How can I do bivariate numerical integration in Matlab for computing joint probabilities?

Hi all, I have to compute the probabilities listed below for each row i of the matrices b and c. I assume that (u_1,u_2) are distributed as a bi-variate normal with mean mu and var-cov matrix sigma. Could you help me please?
b= unidrnd(10,100,2);
c= unidrnd(10,100,2);
sigma=[1 0.3;0.3 1];
mu=[0 0];
(1) Pr(u_1<-b(i,1); u_2<-b(i,2))
(2) Pr(u_1>=-c(i,1); u_2>=-c(i,2))
(3) Pr(u_1>-b(i,1); u_2<-b(i,2))
(4) Pr(u_1>-c(i,1);-b(:,2)<=u_2<=-c(i,2))
(5) Pr(u_1>-b(i,1); u_2<-c(i,2))
(6) Pr(u_1<-c(i,1); u_2> -c(i,2))
(7) Pr(u_1<-b(i,1);-b(:,2)<=u_2<=-c(i,2)
(8) Pr(u_1<-c(i,1); u_2>-b(i,2))

 Accepted Answer

These can all be expressed in terms of the 'mvncdf' function.
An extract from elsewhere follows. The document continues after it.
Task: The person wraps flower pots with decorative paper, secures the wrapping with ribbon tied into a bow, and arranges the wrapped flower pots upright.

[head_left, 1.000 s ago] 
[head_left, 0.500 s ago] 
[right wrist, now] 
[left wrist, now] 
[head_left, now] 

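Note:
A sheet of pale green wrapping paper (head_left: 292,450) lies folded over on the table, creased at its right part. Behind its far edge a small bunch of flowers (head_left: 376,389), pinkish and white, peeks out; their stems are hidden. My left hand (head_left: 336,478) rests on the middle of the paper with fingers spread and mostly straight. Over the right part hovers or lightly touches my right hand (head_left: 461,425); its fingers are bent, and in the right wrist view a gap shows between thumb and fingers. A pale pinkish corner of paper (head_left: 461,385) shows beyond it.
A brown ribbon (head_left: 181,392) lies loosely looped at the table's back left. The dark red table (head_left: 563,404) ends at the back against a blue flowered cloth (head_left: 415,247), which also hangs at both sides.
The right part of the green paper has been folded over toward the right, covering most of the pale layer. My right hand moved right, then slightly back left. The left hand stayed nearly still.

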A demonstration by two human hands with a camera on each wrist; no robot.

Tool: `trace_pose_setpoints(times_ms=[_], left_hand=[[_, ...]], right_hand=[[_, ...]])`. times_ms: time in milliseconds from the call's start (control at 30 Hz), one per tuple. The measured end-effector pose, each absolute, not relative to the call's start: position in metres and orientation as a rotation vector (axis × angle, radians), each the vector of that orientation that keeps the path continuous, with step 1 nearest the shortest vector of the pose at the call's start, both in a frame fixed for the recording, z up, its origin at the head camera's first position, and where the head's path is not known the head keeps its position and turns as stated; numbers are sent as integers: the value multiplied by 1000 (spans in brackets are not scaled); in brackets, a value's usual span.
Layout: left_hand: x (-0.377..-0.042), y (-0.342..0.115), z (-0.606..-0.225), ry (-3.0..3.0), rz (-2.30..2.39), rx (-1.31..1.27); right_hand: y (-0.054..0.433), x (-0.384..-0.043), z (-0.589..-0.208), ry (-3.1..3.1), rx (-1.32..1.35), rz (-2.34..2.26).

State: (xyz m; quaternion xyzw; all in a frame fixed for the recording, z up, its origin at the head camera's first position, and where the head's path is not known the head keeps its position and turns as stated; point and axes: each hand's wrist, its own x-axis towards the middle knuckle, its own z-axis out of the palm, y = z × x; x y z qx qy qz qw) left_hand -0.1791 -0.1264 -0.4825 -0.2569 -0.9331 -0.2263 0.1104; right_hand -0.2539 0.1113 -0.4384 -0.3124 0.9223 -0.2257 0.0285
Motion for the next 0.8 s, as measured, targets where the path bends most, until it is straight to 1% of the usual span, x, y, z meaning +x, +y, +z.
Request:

For (1) it would be:
P1 = mvncdf(-b,mu,sigma);
For (4) it would be: (I assume you meant "Pr(u_1>-c(i,1);-b(i,2)<=u_2<=-c(i,2))" rather than "Pr(u_1>-c(i,1);-b(:,2)<=u_2<=-c(i,2))" .)
P4 = mvncdf([-c(:,1),-b(:,2)],[repmat(inf,size(b,1),1),-c(:,2)],mu,sigma);
This latter uses the "rectangle" form of the 'mvncdf' call.
I think you should be able to work out the remaining cases for yourself using the concepts demonstrated here.

3 Comments

Thank you, but I have some doubts regarding (2):
b= unidrnd(10,100,2);
c= unidrnd(10,100,2);
sigma=[1 0.3;0.3 1];
mu=[0 0];
%(2) Pr(u_1>=-c(i,1); u_2>=-c(i,2))
P21=mvncdf([-c(:,1), -c(:,2)],[inf*ones(size(c,1),1), inf*ones(size(c,1),1)], mu, sigma);
% or, using the property of the cdf
P22=1-mvncdf(-c, mu, sigma);
% I expect sum(P21-P22) to be almost zero, but it is not!
Do you know why?
I agree with your method for P21. However, I see no reason why you should expect that sum(P21-P22) to be almost zero. P22 includes all the cases where u_1>-c(i,1) OR u_2>-c(i,2) which will in general be a lot larger than P21 which contain those where u_1>-c(i,1) AND u_2>-c(i,2). What I am saying is that P21 contains a rectangle, whereas P22 contains everything outside the diagonally opposite rectangle and is therefore much larger. You have received a sizable negative value for sum(P21-P22). Am I right?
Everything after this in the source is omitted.